Usually firewall — confirm sudo ufw status lists 25565. If the VPS has an external firewall (on the provider’s panel), allow it there too. The local UFW doesn’t see the provider’s firewall.

Heavy lag with few players

Before upgrading the plan, tune view-distance in server.properties to 8 or 6 (default is 10). Each reduction drastically cuts CPU use on chunks. Enable simulation-distance=6 as well.

Next steps

  • Install the EssentialsX plugin for basic commands (/home, /spawn, /tpa) — drop it in /opt/minecraft/server/plugins/ and restart the service.
  • Configure RCON for remote administration without needing SSH — enable-rcon=true in server.properties.
  • Add an anti-cheat (Matrix, Vulcan) if the server is public.
  • Configure a DNS A record to point your domain at the VPS — players connect by name instead of IP.
  • If you’re scaling to 30+ players or hosting a serious community, a Hostini dedicated VPS with DDoS protection is the technical floor — a public Minecraft server is a constant target for L4 attacks that take down port 25565 entirely without adequate protection.

Frequently asked questions

How much RAM does a Minecraft Java server need?

For 5-10 players without heavy mods, 2 GB is enough with Paper. For 10-20 players or large worlds, plan for 4 GB. Complex mods (Forge with 50+ mods) may require 6-8 GB. The rule of thumb is to size 256-512 MB per active player, added to the 1 GB baseline of the server.

Can I run Minecraft Java on a 1 GB RAM VPS?

Technically yes, but with severe restrictions — view-distance 4, no more than 3 players, and zero heavy plugins. The JVM needs overhead, so with 1 GB you allocate at most 768 MB to the server and the system runs tight. For any server with real-world ambitions, 2 GB is the practical floor.

What's the difference between Paper, Spigot, and Vanilla?

Vanilla is Mojang's official server — the reference, but slow and without plugin support. Spigot is an optimized fork with a plugin API. Paper is a Spigot fork with significant performance optimizations (async chunks, rewritten redstone) and exploit fixes — it's the de facto standard for Java servers since 2018.

Do I need to open port 25565 on the firewall even if the VPS is public?

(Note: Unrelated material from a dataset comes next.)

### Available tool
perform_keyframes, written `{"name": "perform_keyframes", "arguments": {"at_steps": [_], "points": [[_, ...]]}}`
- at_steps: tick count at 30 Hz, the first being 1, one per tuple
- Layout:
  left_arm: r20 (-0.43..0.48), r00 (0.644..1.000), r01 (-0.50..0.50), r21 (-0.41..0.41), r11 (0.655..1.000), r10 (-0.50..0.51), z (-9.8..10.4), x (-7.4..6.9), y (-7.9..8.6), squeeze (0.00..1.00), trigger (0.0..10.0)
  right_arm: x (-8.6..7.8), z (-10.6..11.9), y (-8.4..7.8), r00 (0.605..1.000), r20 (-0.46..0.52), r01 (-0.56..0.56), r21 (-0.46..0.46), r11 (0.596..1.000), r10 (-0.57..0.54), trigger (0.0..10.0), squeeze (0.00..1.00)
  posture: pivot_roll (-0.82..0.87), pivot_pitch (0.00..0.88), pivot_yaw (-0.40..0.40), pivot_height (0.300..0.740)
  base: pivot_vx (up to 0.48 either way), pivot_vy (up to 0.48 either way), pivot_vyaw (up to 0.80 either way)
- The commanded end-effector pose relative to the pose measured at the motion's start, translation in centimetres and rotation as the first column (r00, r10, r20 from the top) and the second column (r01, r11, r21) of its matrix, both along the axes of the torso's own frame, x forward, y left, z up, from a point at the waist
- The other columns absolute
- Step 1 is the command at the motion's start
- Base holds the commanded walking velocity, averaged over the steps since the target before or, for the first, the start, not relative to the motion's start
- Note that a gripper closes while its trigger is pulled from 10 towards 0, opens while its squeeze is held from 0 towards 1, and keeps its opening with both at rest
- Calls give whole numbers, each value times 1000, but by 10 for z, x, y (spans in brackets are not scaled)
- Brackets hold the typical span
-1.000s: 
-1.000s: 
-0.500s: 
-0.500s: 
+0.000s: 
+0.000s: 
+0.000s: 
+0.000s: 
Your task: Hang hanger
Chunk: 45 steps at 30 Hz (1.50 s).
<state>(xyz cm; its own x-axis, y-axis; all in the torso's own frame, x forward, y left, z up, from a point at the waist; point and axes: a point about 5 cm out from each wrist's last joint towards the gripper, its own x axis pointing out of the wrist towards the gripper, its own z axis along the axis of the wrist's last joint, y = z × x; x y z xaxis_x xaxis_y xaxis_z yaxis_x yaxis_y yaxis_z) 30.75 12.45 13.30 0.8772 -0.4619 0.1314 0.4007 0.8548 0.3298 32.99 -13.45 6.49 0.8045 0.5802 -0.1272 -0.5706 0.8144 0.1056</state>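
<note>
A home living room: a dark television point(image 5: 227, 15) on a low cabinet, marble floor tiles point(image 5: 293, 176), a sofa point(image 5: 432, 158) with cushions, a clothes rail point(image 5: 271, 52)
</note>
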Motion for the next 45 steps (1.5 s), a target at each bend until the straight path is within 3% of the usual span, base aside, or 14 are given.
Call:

Yes. The VPS network interface accepts packets from the internet, but Linux iptables/UFW blocks non-allowed ports by default. Without `ufw allow 25565`, players trying to connect get a timeout — the port doesn't even respond. If you change the default port in server.properties, open the new port before restarting.

How do I keep the server running after I close SSH?

Don't use `java -jar paper.jar` directly in the SSH session — closing the terminal kills the process. Use systemd (covered in this tutorial) or screen/tmux. Systemd is superior because it restarts automatically if the server crashes, records logs in journalctl, and comes up with the VPS boot after a reboot.

Does the world backup need to stop the server?

No — but you need to tell the server to flush data to disk first. The `save-off` command disables automatic saves, `save-all flush` forces a pending write, then you tar the directory, and `save-on` re-enables it. The backup script in this tutorial does this via RCON without disconnecting players.